Advanced Lesson 9 of 14

Hooks & Tests

Run jobs at specific lifecycle points (pre-install, post-upgrade) and validate releases with test hooks.

🧒 Simple Explanation (ELI5)

When you install an app, sometimes you need to run a task before or after — like running a database migration before the app starts, or sending a notification after deployment completes. Hooks let you say "run this Job at exactly this point in the release lifecycle." Tests let you verify the deployment actually works.

🔧 Technical Explanation

What Are Hooks?

Hooks are regular Kubernetes resources (usually Jobs) with special annotations that tell Helm when to create them during the release lifecycle.

yaml
# templates/pre-install-job.yaml
apiVersion: batch/v1
kind: Job
metadata:
  name: {{ include "myapp.fullname" . }}-db-migrate
  annotations:
    "helm.sh/hook": pre-install,pre-upgrade
    "helm.sh/hook-weight": "-5"
    "helm.sh/hook-delete-policy": before-hook-creation
  labels:
    {{- include "myapp.labels" . | nindent 4 }}
spec:
  template:
    spec:
      restartPolicy: Never
      containers:
        - name: migrate
          image: "{{ .Values.image.repository }}:{{ .Values.image.tag }}"
          command: ["npm", "run", "migrate"]
          env:
            - name: DATABASE_URL
              valueFrom:
                secretKeyRef:
                  name: {{ include "myapp.fullname" . }}-secret
                  key: database-url

Hook Types

HookWhenUse Case
pre-installAfter templates render, before any resources createdDB migration, create secrets
post-installAfter all resources are loadedNotifications, seed data
pre-upgradeAfter templates render, before upgradeDB migration, backup
post-upgradeAfter upgrade completesCache warm-up, notifications
pre-deleteBefore any resources deletedBackup, drain connections
post-deleteAfter all resources deletedCleanup external resources
pre-rollbackBefore rollbackBackup current state
post-rollbackAfter rollbackVerify rollback, notify
testWhen helm test is runSmoke tests, connectivity checks
Install Lifecycle with Hooks
helm install
pre-install hooks (sorted by weight)
Create resources
post-install hooks

Hook Weight

Controls execution order when multiple hooks share the same event. Lower weight runs first. Default is 0.

yaml
"helm.sh/hook-weight": "-5"   # Runs before weight "0" or "10"
"helm.sh/hook-weight": "0"    # Default
"helm.sh/hook-weight": "10"   # Runs last

Hook Delete Policies

PolicyBehavior
before-hook-creationDelete previous hook resource before creating new one (recommended)
hook-succeededDelete hook after it succeeds
hook-failedDelete hook if it fails
⚠️
Hook Gotcha

Without a delete policy, old hook Jobs accumulate. Use before-hook-creation to automatically clean up the previous hook before re-running. If a hook Job fails, the entire helm install/upgrade fails.
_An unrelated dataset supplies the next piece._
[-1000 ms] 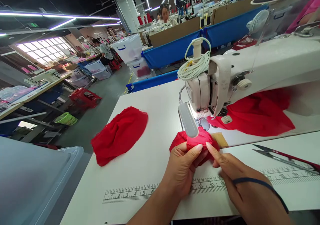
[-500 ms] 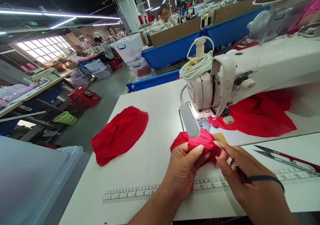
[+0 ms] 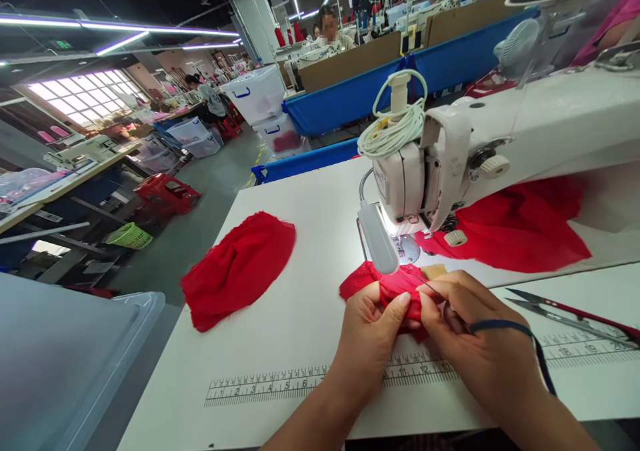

--atomic + Hooks: The Full Picture

When --atomic is combined with hooks, the behavior depends on when the hook runs:

text
# Scenario: pre-upgrade hook (DB migration) fails

helm upgrade myapp . -n prod --atomic --timeout 5m

# Timeline:
# 1. Helm renders templates           ✓
# 2. pre-upgrade hook Job created      ✓
# 3. Hook Job fails (BackoffLimitExceeded)  ✗
# 4. --atomic kicks in:
#    a) Helm does NOT create new Deployment/Service (pre-upgrade failed)
#    b) Helm rolls back to previous revision
#    c) Release status: "deployed" (on the previous revision)
# 5. The failed hook Job may still exist (depends on delete-policy)
Critical: Hook Cleanup After --atomic Rollback

When --atomic rolls back, the failed hook Job is NOT automatically deleted (unless you have hook-failed in your delete policy). You must clean it up manually before the next attempt, or use before-hook-creation policy which handles this automatically.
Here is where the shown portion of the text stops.